次日上午,林覺去了杭州府衙求見嚴正肅。嚴正肅正自忙碌,但還是抽了空隙見了林覺。
嚴正肅見到林覺,臉上滿是笑意。見禮畢,嚴正肅便笑道“果然是沒有辱沒敦孺兄的名頭,也出乎本官的意外,我本認為你過關是沒問題的,但卻沒想到你得了個第一。可喜可賀啊。”
林覺忙自謙道“運氣罷了。兩浙路學子藏龍臥虎,強者如林,我也不知道怎么就點了我為第一,說實話,我到現在還有些不敢相信。”
嚴正肅撫須呵呵笑道“強中更有強中手。你那答卷我瞧了,得解元名副其實。那一首卜算子的詞寫的真好。我想,這首詞敦孺兄必是喜歡的。揀盡寒枝不肯棲,寂寞沙洲冷。好句子,有風骨。”

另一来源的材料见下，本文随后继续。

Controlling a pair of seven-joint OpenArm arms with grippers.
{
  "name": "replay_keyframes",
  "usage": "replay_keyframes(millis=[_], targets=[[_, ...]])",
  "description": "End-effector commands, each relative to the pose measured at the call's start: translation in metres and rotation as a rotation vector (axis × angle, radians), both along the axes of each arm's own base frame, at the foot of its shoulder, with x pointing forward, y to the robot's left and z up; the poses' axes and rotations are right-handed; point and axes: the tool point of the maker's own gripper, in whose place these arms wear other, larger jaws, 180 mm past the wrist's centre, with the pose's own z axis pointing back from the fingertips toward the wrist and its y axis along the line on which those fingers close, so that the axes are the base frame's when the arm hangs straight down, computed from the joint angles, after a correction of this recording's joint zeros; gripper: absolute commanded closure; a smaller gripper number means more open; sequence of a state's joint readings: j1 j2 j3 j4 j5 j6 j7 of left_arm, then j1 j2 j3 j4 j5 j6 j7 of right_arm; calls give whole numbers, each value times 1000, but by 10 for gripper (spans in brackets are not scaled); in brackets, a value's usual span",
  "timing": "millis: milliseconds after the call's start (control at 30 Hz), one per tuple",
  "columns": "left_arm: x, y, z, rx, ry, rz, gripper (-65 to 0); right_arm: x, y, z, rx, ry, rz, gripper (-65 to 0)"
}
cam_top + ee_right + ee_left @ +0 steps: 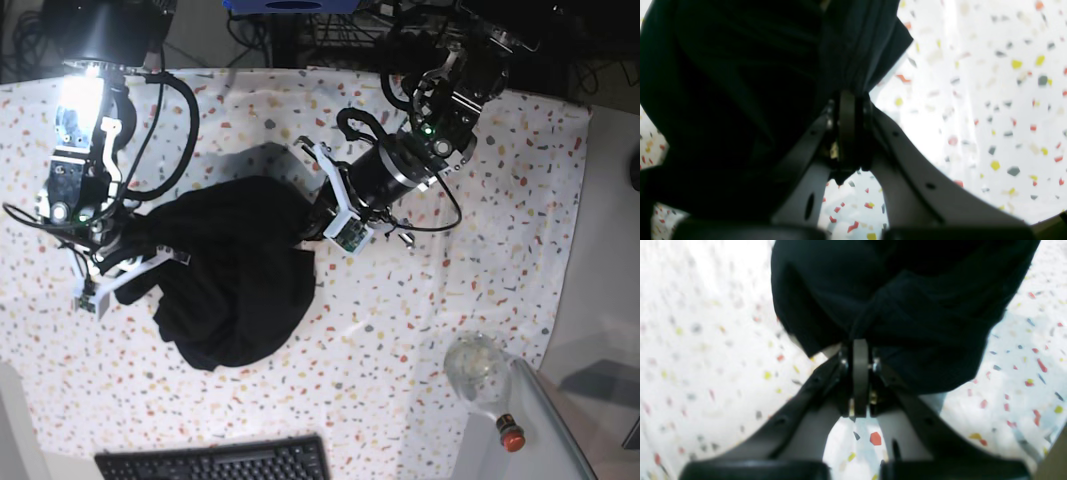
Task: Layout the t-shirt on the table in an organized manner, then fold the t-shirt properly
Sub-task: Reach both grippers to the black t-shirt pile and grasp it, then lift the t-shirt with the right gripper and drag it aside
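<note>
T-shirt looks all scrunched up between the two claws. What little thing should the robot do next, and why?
Probably lift a little and pull the two arms apart. The left gripper and right gripper are both shut on the t-shirt, which hangs bunched in a lump over the table. Spreading should stretch it flat for laying out.

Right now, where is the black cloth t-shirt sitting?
In the base view the black cloth t-shirt is bunched left of centre on the speckled white table, pinched between the shut right gripper and left gripper, above the black keyboard.
</note>
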State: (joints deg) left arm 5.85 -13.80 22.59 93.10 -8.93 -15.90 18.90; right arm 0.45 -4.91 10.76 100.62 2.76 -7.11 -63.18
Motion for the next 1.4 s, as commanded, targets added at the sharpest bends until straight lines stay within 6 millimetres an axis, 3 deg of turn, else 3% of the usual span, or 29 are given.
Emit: replay_keyframes(millis=[0,33,133,367,433,500,600,667,767,800,867,900,1033,1200,1300,1367], targets=[[14,-4,18,-28,-58,2,0,19,0,14,-4,-65,0,0],[29,-1,28,-23,-93,7,0,27,-7,16,-20,-77,1,0],[67,10,30,21,-109,41,0,62,-17,22,-69,-108,40,0],[195,2,62,71,-115,117,0,170,-62,46,-193,-183,160,0],[228,-6,84,67,-126,132,0,199,-75,69,-213,-234,185,0],[256,-17,121,29,-187,139,0,223,-92,105,-246,-304,199,0],[284,-22,194,-35,-346,172,0,248,-115,182,-317,-445,207,0],[292,-20,247,-72,-456,227,0,252,-128,239,-391,-563,219,0],[274,-30,310,-141,-610,207,0,236,-139,314,-525,-728,240,0],[262,-36,323,-160,-644,188,0,225,-142,332,-569,-765,235,0],[236,-44,329,-168,-657,162,0,199,-145,338,-644,-758,238,0],[225,-47,323,-165,-640,153,0,187,-144,332,-665,-734,244,0],[186,-45,240,-130,-478,144,0,140,-153,262,-663,-578,245,0],[133,-31,116,-76,-212,169,0,79,-167,115,-459,-308,164,0],[97,-4,55,6,-89,183,0,42,-165,39,-347,-223,112,0],[72,22,16,74,-6,196,0,15,-168,0,-300,-173,73,0]])
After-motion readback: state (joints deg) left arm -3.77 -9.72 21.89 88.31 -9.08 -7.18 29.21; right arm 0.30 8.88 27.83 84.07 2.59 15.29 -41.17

林覺拱手道“嚴大人一眼便看出來了,這首詞確實是我體味先生的人品和處境寫出來的。單我自己所歷,決然沒有這番感悟。”
嚴正肅微笑點頭。
林覺這才開始說正題“今日來求見大人,是想請大人同意一件事的。”
“什么事你說便是。”
“是這樣,學正衙門下了通知,要求所有秋闈通過之人都要集中在官學,說為了明年春闈,需得這么做。”

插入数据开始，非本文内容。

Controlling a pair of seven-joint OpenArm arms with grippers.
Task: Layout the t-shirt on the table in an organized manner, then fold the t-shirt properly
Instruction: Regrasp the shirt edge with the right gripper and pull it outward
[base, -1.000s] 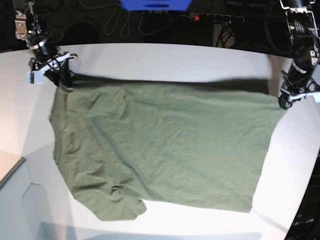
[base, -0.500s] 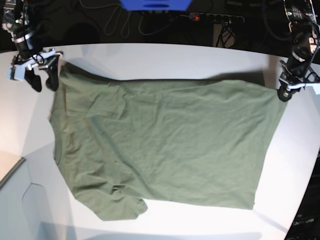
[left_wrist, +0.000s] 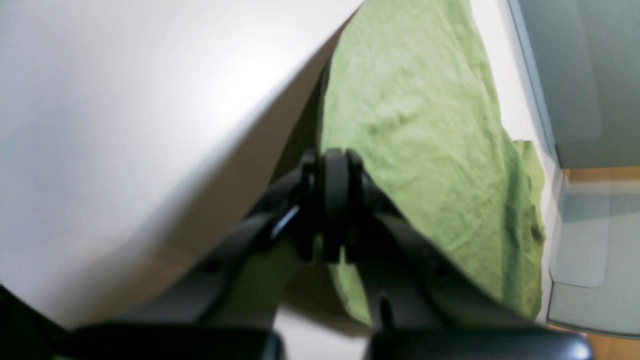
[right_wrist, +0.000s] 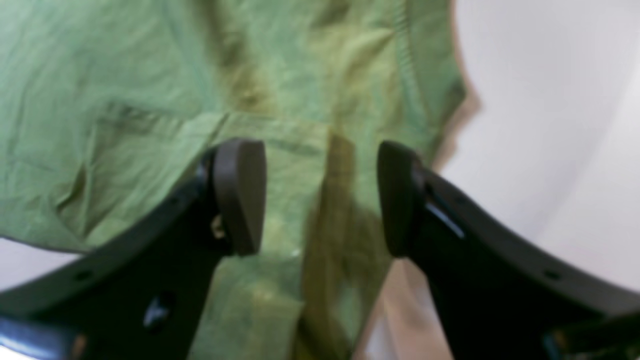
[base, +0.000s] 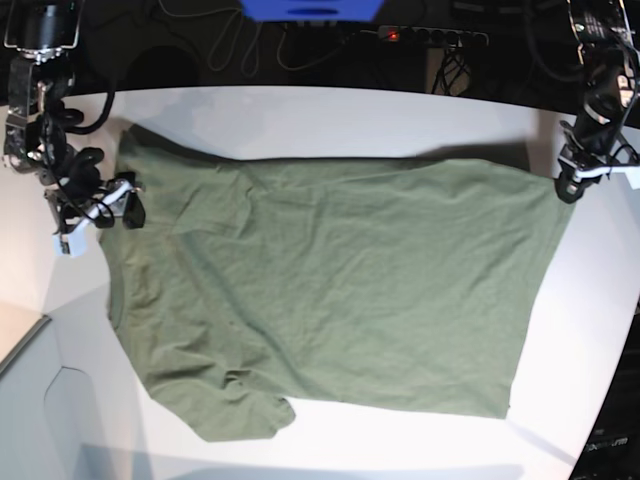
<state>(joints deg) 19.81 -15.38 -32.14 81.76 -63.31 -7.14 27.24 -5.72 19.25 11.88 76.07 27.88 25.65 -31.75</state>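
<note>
One olive t-shirt (base: 330, 290), with no readable writing, lies spread across the white table (base: 330, 115), its far right corner pinched in the closed left gripper (base: 568, 187), while the right gripper (base: 112, 205) hangs wide open, holding nothing, over its left edge.

I count one t-shirt (base: 330, 290), a single olive-green piece, and one white worktop (base: 330, 120) under it. I have two arms in view and two hands: my left hand (base: 568, 187), its two fingers pressed together on the one corner of cloth it holds, and my right hand (base: 100, 212), its two fingers (right_wrist: 240, 195) spread apart. One short sleeve shows plainly at the near edge. Behind the worktop I count one power strip (base: 432, 36) with one red light.
</note>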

嚴正肅點頭道“這是規矩,春闈是最終大考,你們現在已經不是普通的學子身份,而是春闈的貢生。學正衙門自然要將你們集中在一起,不但是要統一加強講習,積極備考,更要教你們一些春闈大考的規矩。春闈是禮部主持的大考,朝廷要員甚至當今圣上都有可能親臨現場,一些禮儀上的東西自然是要教的,否則一旦失儀,不僅是個人之過,還會連累所在的路府。”

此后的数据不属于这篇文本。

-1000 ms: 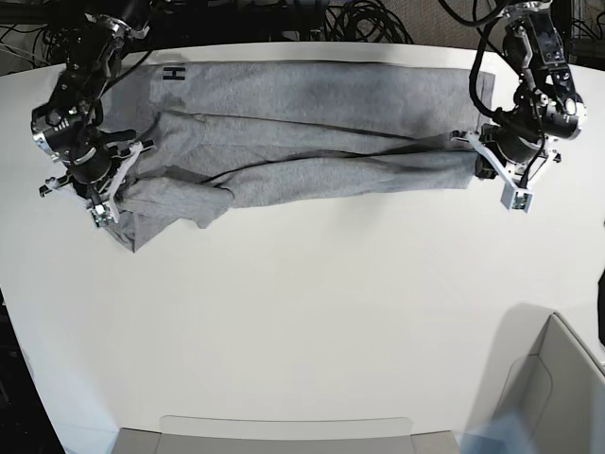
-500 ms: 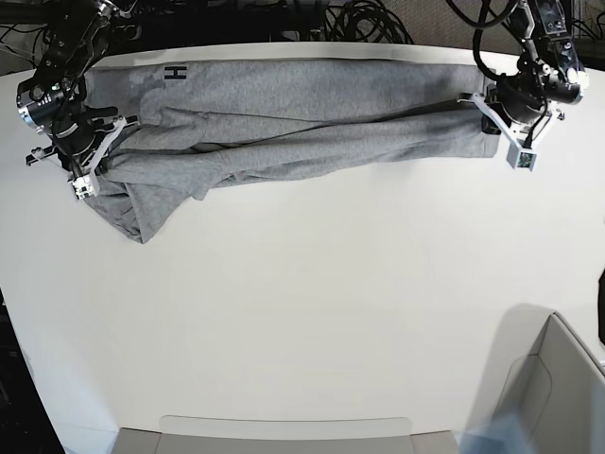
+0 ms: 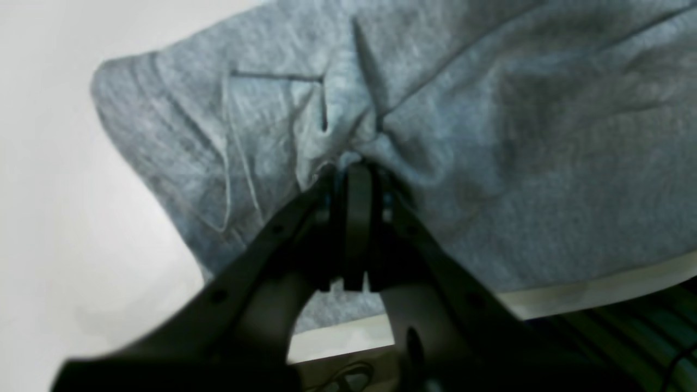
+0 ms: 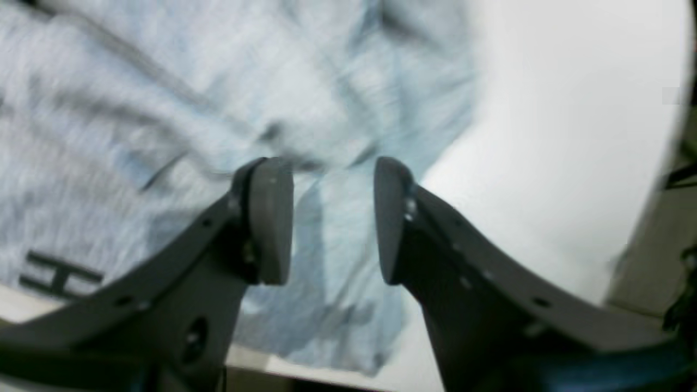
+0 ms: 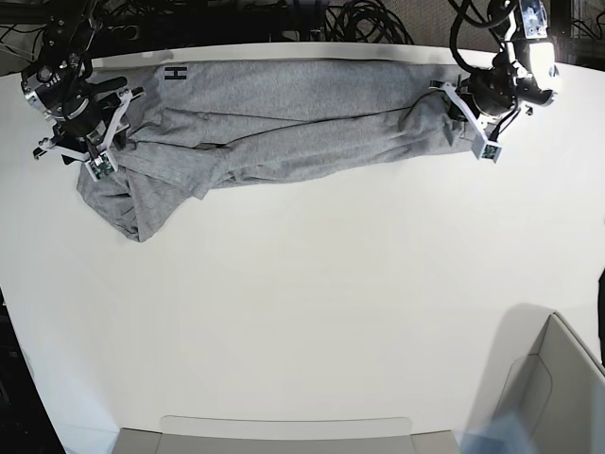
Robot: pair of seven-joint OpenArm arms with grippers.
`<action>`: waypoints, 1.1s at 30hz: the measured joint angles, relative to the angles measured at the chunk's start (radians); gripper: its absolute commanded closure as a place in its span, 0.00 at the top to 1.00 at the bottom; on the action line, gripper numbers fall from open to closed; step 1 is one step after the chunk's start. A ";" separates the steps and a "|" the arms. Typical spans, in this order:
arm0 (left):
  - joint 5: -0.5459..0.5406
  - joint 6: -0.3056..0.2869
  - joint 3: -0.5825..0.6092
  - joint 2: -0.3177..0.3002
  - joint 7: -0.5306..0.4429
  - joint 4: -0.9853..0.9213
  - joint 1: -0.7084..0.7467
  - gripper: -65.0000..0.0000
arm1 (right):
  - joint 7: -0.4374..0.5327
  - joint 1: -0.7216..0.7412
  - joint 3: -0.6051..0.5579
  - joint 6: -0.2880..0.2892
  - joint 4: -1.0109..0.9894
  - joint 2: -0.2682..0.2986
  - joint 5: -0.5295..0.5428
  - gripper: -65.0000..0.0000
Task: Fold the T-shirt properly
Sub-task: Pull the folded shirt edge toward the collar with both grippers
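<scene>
The heather-grey T-shirt (image 5: 284, 113) lies bunched in a long band along the table's far edge, with black lettering (image 5: 174, 73) near its far left corner. At the right end of the band, my left gripper (image 5: 470, 123) is shut on a fold of the T-shirt (image 3: 490, 136), and the cloth puckers at its tips (image 3: 356, 169). My right gripper (image 5: 106, 132) hovers over the left end. In the right wrist view this gripper (image 4: 329, 218) is open, with cloth (image 4: 163, 81) lying below the gap and nothing pinched. The lettering (image 4: 60, 275) shows beside its left finger.
Cables (image 5: 359, 24) hang behind the table's far edge (image 5: 284, 47). A grey box (image 5: 558, 388) stands at the near right corner. A flat tray (image 5: 284, 435) lies along the near edge. White tabletop (image 5: 312, 284) spreads in front of the shirt.
Both arms moved toward the far edge, drawing the folded cloth with them. My right gripper opened and let go of the left end. My left gripper stayed shut and shifted inward.
</scene>
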 measured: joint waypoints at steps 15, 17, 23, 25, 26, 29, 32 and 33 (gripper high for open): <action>-0.003 0.000 0.002 0.000 0.000 -0.002 -0.033 0.00 | -0.013 0.235 -0.187 0.000 -0.227 -0.031 -0.140 0.39; -0.003 0.000 0.002 0.002 0.000 -0.002 -0.033 0.00 | -0.005 0.252 -0.190 0.000 -0.259 -0.043 -0.140 0.39; -0.003 0.000 0.002 0.002 0.000 -0.002 -0.033 0.00 | 0.024 0.267 -0.193 0.000 -0.348 -0.052 -0.156 0.39; -0.003 0.000 0.002 0.002 0.000 -0.002 -0.033 0.00 | 0.031 0.262 -0.194 0.000 -0.348 -0.050 -0.156 0.39; -0.003 0.000 0.002 0.002 0.000 -0.002 -0.033 0.00 | 0.031 0.259 -0.204 0.000 -0.348 -0.050 -0.156 0.39; -0.003 0.000 0.002 0.002 0.000 -0.002 -0.033 0.00 | 0.045 0.242 -0.215 0.000 -0.356 -0.050 -0.139 0.39; -0.003 0.000 0.002 0.002 0.001 -0.002 -0.033 0.00 | 0.050 0.237 -0.214 0.000 -0.392 -0.050 -0.137 0.31; -0.003 0.000 0.002 0.002 0.000 -0.002 -0.033 0.00 | 0.049 0.238 -0.215 0.000 -0.393 -0.049 -0.140 0.26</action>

林覺點頭道“在下明白。不過我想請求嚴大人準許我缺席。因為我想近日離開杭州去京城。”
“去京城那是為何”嚴正肅詫異道。
林覺嘆道“恩師和師母離開杭州時我甚至都沒去相送。現在秋闈大考已經結束了,我想去京城侍奉二老一段時間,盡一盡弟子之義。若不是恩師栽培,我林覺豈有今日況且侍奉在恩師身邊,聆聽教誨,對春闈大考或更有助力。”